This definition clearly did not settle the issue of how to understand Hinduism, but it is noteworthy that India’s highest court presented a picture so at odds with standard evangelical/orientalist understanding. The most significant point is that how one views Hinduism radically determines the way one thinks about contextualizing the gospel.

If Hinduism is an alternate religion to Christianity, one naturally shrinks from suggestions that the gospel should be introduced within the Hindu religion. This is the working definition of syncretism. But if Hinduism is understood as a civilization, the picture changes completely. The gospel of Christ must be incarnated within every civilization. Our duty to adapt to Hindu civilization should overwhelm any fear of relating to the Hindu “religion.”4

PARADIGMS OF INDIAN HISTORY
Ancient Indian history is presently a source of heated debates, with three competing paradigms vying for a dominant position in modern Indian culture. The orientalist perspective on ancient Indian history has been adopted by numerous associations of Dalit activists. The Aryans, understood as the forefathers of present high caste Hindus, are foreigners to India. These invaders destroyed an earlier Indian civilization and established their own, which included the caste system by which millions of Dalits (outcastes) have been oppressed for millennia. Indian Christians commonly adhere to this paradigm, most of whom are from Dalit backgrounds. The most recent edition of Operation World even presents it as fact.
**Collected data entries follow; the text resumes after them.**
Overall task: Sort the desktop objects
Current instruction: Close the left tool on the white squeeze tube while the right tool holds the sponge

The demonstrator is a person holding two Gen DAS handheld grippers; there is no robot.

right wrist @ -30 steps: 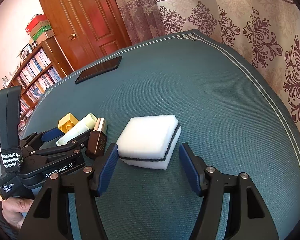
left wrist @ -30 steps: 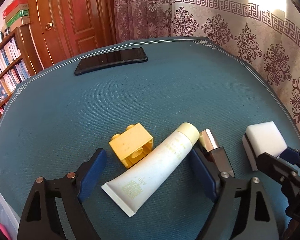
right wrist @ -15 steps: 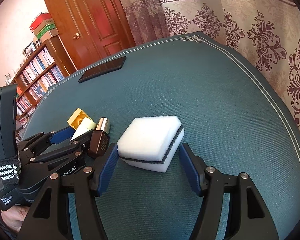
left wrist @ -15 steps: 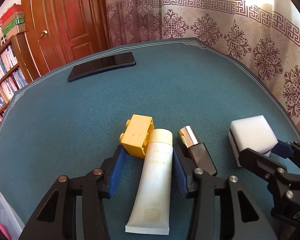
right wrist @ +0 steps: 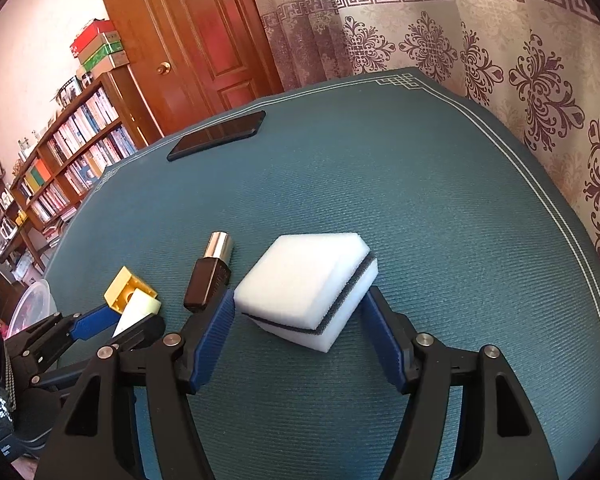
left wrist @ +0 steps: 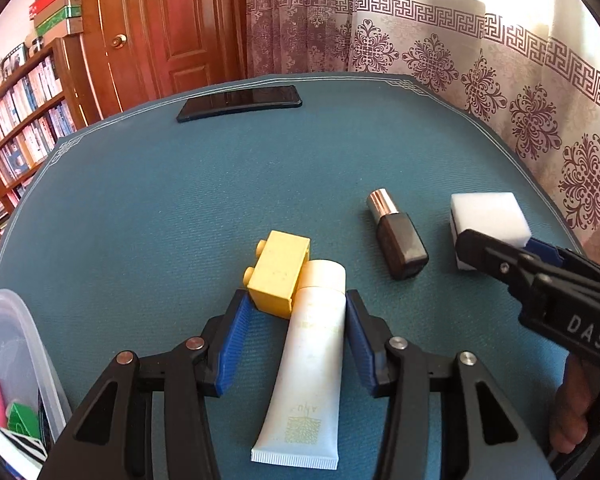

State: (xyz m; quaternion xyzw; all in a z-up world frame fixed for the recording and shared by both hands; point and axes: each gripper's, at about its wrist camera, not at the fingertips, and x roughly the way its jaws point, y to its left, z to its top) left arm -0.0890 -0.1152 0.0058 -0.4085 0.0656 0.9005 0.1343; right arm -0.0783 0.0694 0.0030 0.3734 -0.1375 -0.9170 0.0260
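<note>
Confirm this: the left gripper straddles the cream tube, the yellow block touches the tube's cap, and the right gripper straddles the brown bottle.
Not quite. The right gripper straddles the white sponge, as the right wrist view shows; the brown bottle lies beside it. The rest holds.

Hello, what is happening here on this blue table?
A person is sorting small desk items with two hand-held tools. The left tool is open around a cream tube, with a yellow block against the tube's cap. The right tool is open around a white sponge. A dark bottle and a phone lie untouched.
</note>
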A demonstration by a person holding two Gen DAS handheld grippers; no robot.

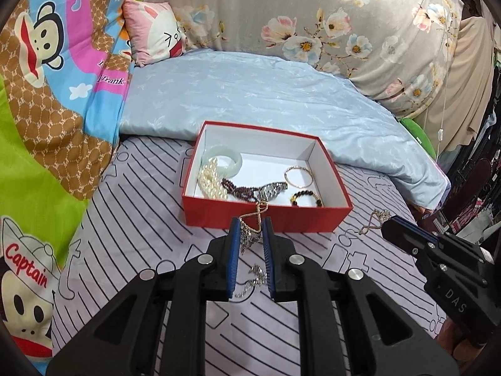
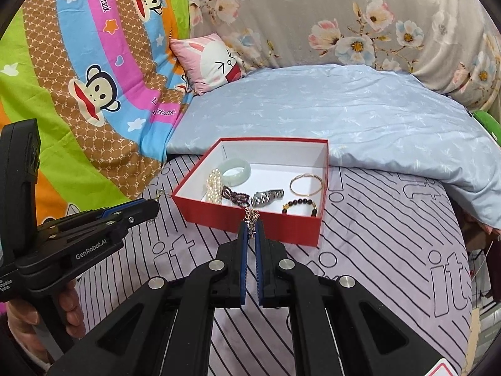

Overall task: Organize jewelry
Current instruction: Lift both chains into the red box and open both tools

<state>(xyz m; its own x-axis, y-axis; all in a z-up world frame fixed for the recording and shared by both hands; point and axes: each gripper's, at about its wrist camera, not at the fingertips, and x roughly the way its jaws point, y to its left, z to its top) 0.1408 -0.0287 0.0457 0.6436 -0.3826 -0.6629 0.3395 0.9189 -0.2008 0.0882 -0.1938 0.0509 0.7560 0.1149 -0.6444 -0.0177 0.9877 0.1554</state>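
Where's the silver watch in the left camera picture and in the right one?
Left wrist view: the silver watch lies in the red box, near its front wall, just above the left tool.
Right wrist view: the watch lies mid-box, near the front wall.
Shared landmark: the pale green bangle in the box's back left corner.

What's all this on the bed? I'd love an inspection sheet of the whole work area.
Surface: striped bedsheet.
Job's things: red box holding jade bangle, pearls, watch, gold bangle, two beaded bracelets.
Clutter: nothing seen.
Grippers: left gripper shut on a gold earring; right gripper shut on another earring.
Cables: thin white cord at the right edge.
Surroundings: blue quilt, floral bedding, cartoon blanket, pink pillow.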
A radically alternate paradigm has developed over the past decades, associated with the Hindutva movement for “Hindu nationalism.” In this ancient Indian history paradigm, the Aryans are the native people of India, the inhabitants of the Indus Valley, where a great civilization dated at around four millennia ago is still being excavated.

The dominant paradigm in the academic world today lies between these two extremes, which both have strong ideological biases that influence the paradigms. An Aryan migration or infiltration into India from Central Asia still seems a necessary historical construct. The linguistic evidence of the close association of Greek and Sanskrit languages, similarities between ancient Persian and ancient Indian faiths and practices, and differences between Rig Vedic and Indus Valley phenomena all point in this direction. But that these Aryans destroyed an earlier civilization is not supported by any evidence. That they imposed a caste system based on racial superiority is far too simplistic a construct to accept at face value.

CASTE
This leads us to a brief discussion of caste and where it came from. Scholars generally agree that the origins of caste are unknown and unlikely ever to be fully traced, as Bernard Cohen states:

    The origins of the caste system are undoubtedly very complex, and its direct history will probably never be known. No single theory—be it race prejudice; the manipulation of small groups in the society, such as Brahmans who wanted to buttress an exclusive social position; differential variations of occupations, which led to the valuing of some occupations and the despising of others; attempts of some groups within society to maintain their culture in the face of outside pressures; or the development of the idea of pollution and power, which led to fear of loss of power if one had contact with the food or body wastes of another group—has accounted for the origin of the system. None of the single-causal theories has proved satisfactory, and today most anthropologists and sociologists feel it is fruitless to spend much time in trying to find the origins or trace the history of the caste system to its beginnings. (2000, 62)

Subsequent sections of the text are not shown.